Thoughts from Dan Miser RSS 2.0
# Wednesday, January 28, 2009

There were a few changes between ASP.NET MVC Beta and RC1 regarding list binding. For background on list binding, look at Phil Haack's excellent article. Here are the changes that I saw, some good, and some bad:

  • You no longer need to specify the ".index" hidden field. This is good, as it's one less hidden field to take care of.
  • Binding occurs automatically for lists of complex types, but you must have contiguous numbering of the elements, starting with zero. This means that you can no longer specify the index with things like key information. I'm not wild about this change.
  • In the Beta release, binding would only occur for properties of IList.

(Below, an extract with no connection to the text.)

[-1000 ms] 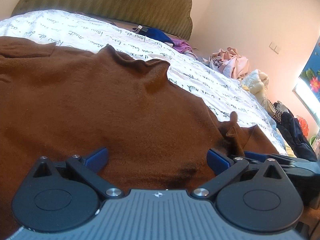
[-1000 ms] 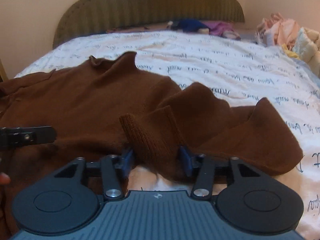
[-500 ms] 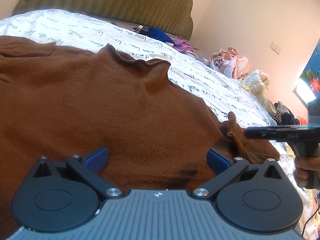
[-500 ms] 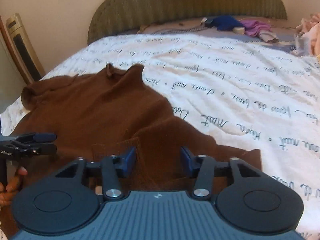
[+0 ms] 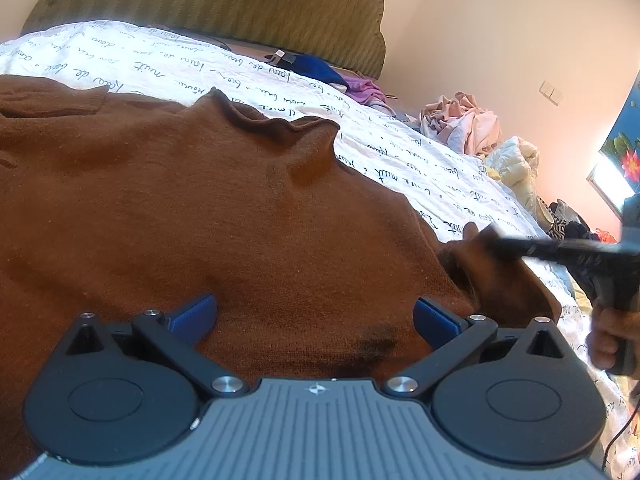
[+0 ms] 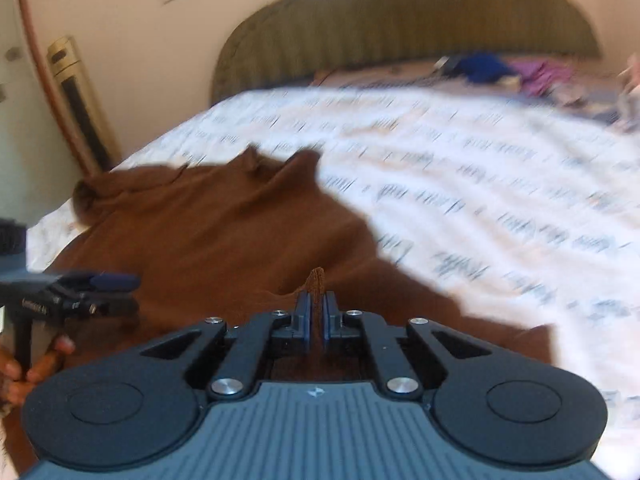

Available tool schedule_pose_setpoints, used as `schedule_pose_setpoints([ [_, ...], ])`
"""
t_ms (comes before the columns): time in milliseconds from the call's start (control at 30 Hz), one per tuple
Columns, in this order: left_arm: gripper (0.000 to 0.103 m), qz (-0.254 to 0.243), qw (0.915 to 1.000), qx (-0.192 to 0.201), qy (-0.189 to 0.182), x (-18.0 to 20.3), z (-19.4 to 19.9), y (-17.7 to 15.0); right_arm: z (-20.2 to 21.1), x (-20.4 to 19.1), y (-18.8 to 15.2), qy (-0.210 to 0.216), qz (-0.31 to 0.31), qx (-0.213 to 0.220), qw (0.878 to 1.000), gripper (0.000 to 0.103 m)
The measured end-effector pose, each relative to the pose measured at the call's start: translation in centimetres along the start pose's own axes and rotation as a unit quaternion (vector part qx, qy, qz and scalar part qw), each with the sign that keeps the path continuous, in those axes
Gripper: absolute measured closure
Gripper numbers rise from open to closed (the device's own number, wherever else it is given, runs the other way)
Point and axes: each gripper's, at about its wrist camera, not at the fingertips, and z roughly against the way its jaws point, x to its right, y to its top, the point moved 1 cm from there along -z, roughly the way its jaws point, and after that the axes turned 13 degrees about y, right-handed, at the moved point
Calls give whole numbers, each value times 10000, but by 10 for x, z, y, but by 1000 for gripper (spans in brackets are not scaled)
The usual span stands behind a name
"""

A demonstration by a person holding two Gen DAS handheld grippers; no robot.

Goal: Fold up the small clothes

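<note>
1. On the bed [image 5: 400,152], a brown sweater [image 5: 200,220] lies spread face-down or face-up, I cannot tell which, over a white sheet printed with handwriting; its collar points toward the headboard [image 5: 240,4].
2. The right gripper [image 6: 316,316] has its jaws pressed together on a thin ridge of brown knit, apparently the sleeve end, which sticks up between the blue pads. The right view is blurred, so the gripper seems to be in motion.
3. The left gripper [image 5: 314,316] hovers low over the sweater's body with its jaws wide apart, holding nothing; whether the pads touch the cloth is unclear.
4. In my judgement the fold is only beginning: the right sleeve [image 5: 500,276] is pinched and lifted near the sweater's side, but not laid across the body.
5. The far sleeve [image 5: 52,96] lies stretched out flat, untouched, and the body shows no crease or fold line.
6. Left to do, as I read it: bring both sleeves in, then fold the body over.
7. A heap of other clothes [image 5: 464,120] waits at the bed's far edge.
</note>
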Motion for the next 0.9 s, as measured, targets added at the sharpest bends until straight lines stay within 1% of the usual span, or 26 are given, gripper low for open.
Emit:
schedule_pose_setpoints([
  [67, 0, -14, 10000, 0, 11, 0, 0, 0, 25, -2, 11, -380, 43, 297, 9988, 98],
  [133, 0, -44, 10000, -9, 34, 1, 0, 0, 54, 4, 26, -838, -94, 545, 9949, 98],
  [233, 0, -159, 9998, -73, 114, 6, -1, 1, 102, 9, 54, -1420, -232, 911, 9854, 98],
  [300, 0, -287, 9993, -230, 87, 10, -2, 5, 137, 5, 76, -1769, -199, 1174, 9770, 98],
  [333, 0, -278, 9990, -352, 6, 10, -2, 9, 154, 1, 87, -1868, -167, 1284, 9738, 98],
  [367, 0, -163, 9986, -500, -102, 8, -4, 14, 169, -3, 99, -1965, -105, 1386, 9706, 98],
  [400, 0, 59, 9974, -675, -252, 4, -6, 20, 177, -11, 109, -2052, -18, 1445, 9680, 98],
  [433, 0, 366, 9944, -856, -496, -3, -9, 27, 181, -19, 119, -2077, 61, 1517, 9663, 98],
  [467, 0, 703, 9887, -1051, -802, -11, -13, 33, 182, -25, 126, -1963, 76, 1584, 9676, 98],
  [500, 0, 1005, 9812, -1257, -1067, -19, -19, 40, 176, -31, 130, -1838, 73, 1571, 9703, 98],
  [533, 0, 1273, 9734, -1424, -1262, -26, -24, 47, 162, -39, 131, -1762, 140, 1497, 9728, 98],
  [567, 0, 1475, 9669, -1531, -1410, -33, -28, 53, 137, -46, 132, -1648, 236, 1395, 9761, 98],
  [600, 0, 1586, 9623, -1588, -1538, -39, -30, 59, 116, -52, 130, -1505, 283, 1282, 9799, 98],
  [633, 0, 1651, 9595, -1612, -1616, -46, -31, 65, 82, -61, 123, -1385, 319, 1124, 9834, 98],
  [667, 0, 1686, 9593, -1604, -1599, -52, -30, 71, 54, -66, 116, -1286, 383, 971, 9862, 98],
  [733, 0, 1655, 9642, -1516, -1415, -65, -25, 81, -8, -81, 96, -1064, 447, 669, 9911, 98],
  [800, 0, 1679, 9679, -1394, -1249, -80, -19, 89, -60, -93, 78, -741, 463, 504, 9949, 98],
  [867, 0, 1824, 9670, -1355, -1152, -97, -16, 92, -104, -105, 61, -594, 204, 464, 9969, 97],
  [900, 0, 1922, 9646, -1392, -1148, -104, -16, 92, -125, -108, 54, -503, 119, 252, 9983, 89],
])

I've been using LightSpeed lately, and that means my property looks like this: EntityCollection<FooType> FooProperty. EntityCollection supports IList, but because it wasn't truly an IList in the class declaration, the default binding didn't work. In the Beta release, I got around this by adding a mirrored property of IList<FooType> and then copying the data over to FooProperty in my controller method.
  • Nested property references, e.g. Foo.Bar, now get the resulting input id renamed to Foo_Bar. This makes it easier to work with jQuery selectors on these elements.

All in all, I'm really liking the RC1 release. I'm looking forward to the release!

Wednesday, January 28, 2009 6:04:53 PM (Central Standard Time, UTC-06:00)  #    Comments [1] -
ASP.NET
Monday, February 02, 2009 10:19:46 AM (Central Standard Time, UTC-06:00)
Hi, Dan.

I've been struggling with binding to collections, and the available articles aren't clear (to me). You seem to have more info, so I'd like to ask a couple of quick questions.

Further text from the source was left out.